História do Brasil e do Mundo
Carlos Magno e o Contestado
Ideais presentes em livro medieval inspiraram formação de exércitos de sertanejos durante a Guerra do Contestado. Os chamados ‘Pares de França’ na Europa carolíngia se tornaram, aqui, Pares de São Sebastião
Márcia Janete Espig
Na organização do estado maior dos fanáticos, encontra-se a influência da ‘História de Carlos Magno’, tanto assim que em Taquaruçu existem os Doze Pares de França e, em poder de um jagunço, já as forças legais encontraram um exemplar daquele livro, afirmava o jornal O Dia, de Florianópolis, em 17 de dezembro de 1914.
O trecho representava a opinião da elite litorânea local, espantada e perplexa ao saber que os “fanáticos”, “selvagens” e “bandidos” envolvidos no movimento do Contestado – guerra que ocorreu no Sul do Brasil entre 1912 e 1916 e tema de capa da Revista de História deste mês - não apenas liam, como também se inspiravam em uma obra literária europeia para lutar contra as tropas do governo central.
A tal obra se chama História de Carlos Magno e dos Doze Pares de França, produzida na Europa medieval, que reuniu em 157 capítulos algumas versões sobre o período em que Carlos Magno foi imperador do Ocidente, por volta dos séculos VIII ou IX. O texto se difundiu na América portuguesa e espanhola a partir da influencia ibérica e, no Brasil, o conteúdo sobre o período carolíngio penetrou, sobretudo, a partir da tradução de uma narrativa romanceada de origem castelhana.
O português Jerônimo Moreira de Carvalho foi o responsável pela tradução do livro e sua publicação original em Lisboa no ano de 1728. A publicação de duas partes seguintes da tradução compuseram a obra História de Carlos Magno e dos Doze Pares de França por Jerônimo Moreira de Carvalho dividida em duas partes e nove livros e seguida da de Bernardo del Carpio que venceu em batalha aos Doze Pares de França escrita por Alexandre Caetano Gomes Flaviense.
Conteúdo da obra se misturou com costumes locais
Lido em público, pela primeira vez, numa festa em Bom Jesus do Taquaruçu, o livro foi interpretado pela sociedade local e interferiu na organização do movimento do Contestado ao inspirar a formação de um grupo de elite, denominado Doze Pares de França, ou Pares de São Sebastião.
Como se pode perceber, a interpretação da gesta carolíngia (expressão criada pela historiografia para denominar o período em que Carlos Magno esteve no poder) mesclou elementos da lenda com valores locais, como lealdade, honra, coragem e o sentimento monarquista.

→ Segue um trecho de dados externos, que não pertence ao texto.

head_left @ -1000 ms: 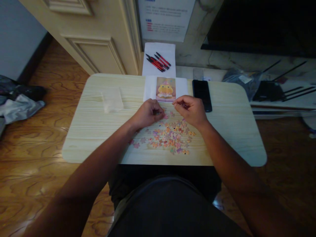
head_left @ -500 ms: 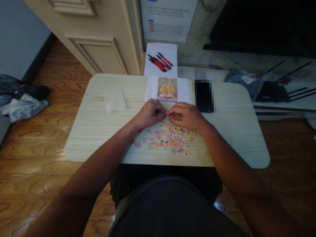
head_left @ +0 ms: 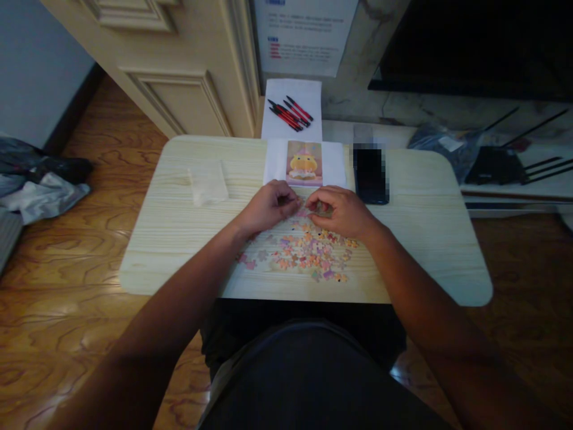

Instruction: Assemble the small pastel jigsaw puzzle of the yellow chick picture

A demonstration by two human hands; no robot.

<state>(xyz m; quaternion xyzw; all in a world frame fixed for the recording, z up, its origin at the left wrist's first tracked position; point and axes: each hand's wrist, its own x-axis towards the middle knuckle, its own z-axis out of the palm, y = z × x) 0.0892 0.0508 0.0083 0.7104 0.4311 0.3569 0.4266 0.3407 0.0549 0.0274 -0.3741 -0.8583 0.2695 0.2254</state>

A valorização da monarquia por meio de um sentimento religioso, por exemplo, encontra-se presente tanto no contexto catarinense quanto no literário. Outro interessante aspecto do conjunto de representações regional é a junção imaginária estabelecida entre a figura dos Doze Pares de França carolíngios e a devoção a São Sebastião, um santo guerreiro. Durante o conflito, São Sebastião passou a ser associado a um Exército Encantado, do qual seria comandante. Os sertanejos mais agressivos definiam-se, assim, como soldados do Exército de São Sebastião.
Pares de São Sebastião
Originalmente, os Doze Pares eram um grupo de elite que protegia o Imperador e a cristandade; no sertão catarinense, tornaram-se uma espécie de guarda de honra que atuava na defesa dos redutos e concentrava os mais valentes combatentes, em número bem maior do que 24 indivíduos. No Contestado, a dignidade “par” medieval foi interpretada como dupla de homens, logo, doze pares indicaria 24 combatentes. Originalmente, o termo “par” definia que esses homens eram semelhantes entre si nos feitos e na coragem.
A presença desta obra no movimento do Contestado foi anotada por praticamente todos seus analistas. Foi considerada até um aspecto aberrante ou curioso, por parte deles. Mais recentemente, foi valorizada enquanto elemento cultural de grande importância.
Marcia Janete Espig é historiadora e professora da Universidade Federal de Pelotas, autora de A presença da gesta carolíngia no Movimento do Contestado (Ed. da Ulbra, 2002).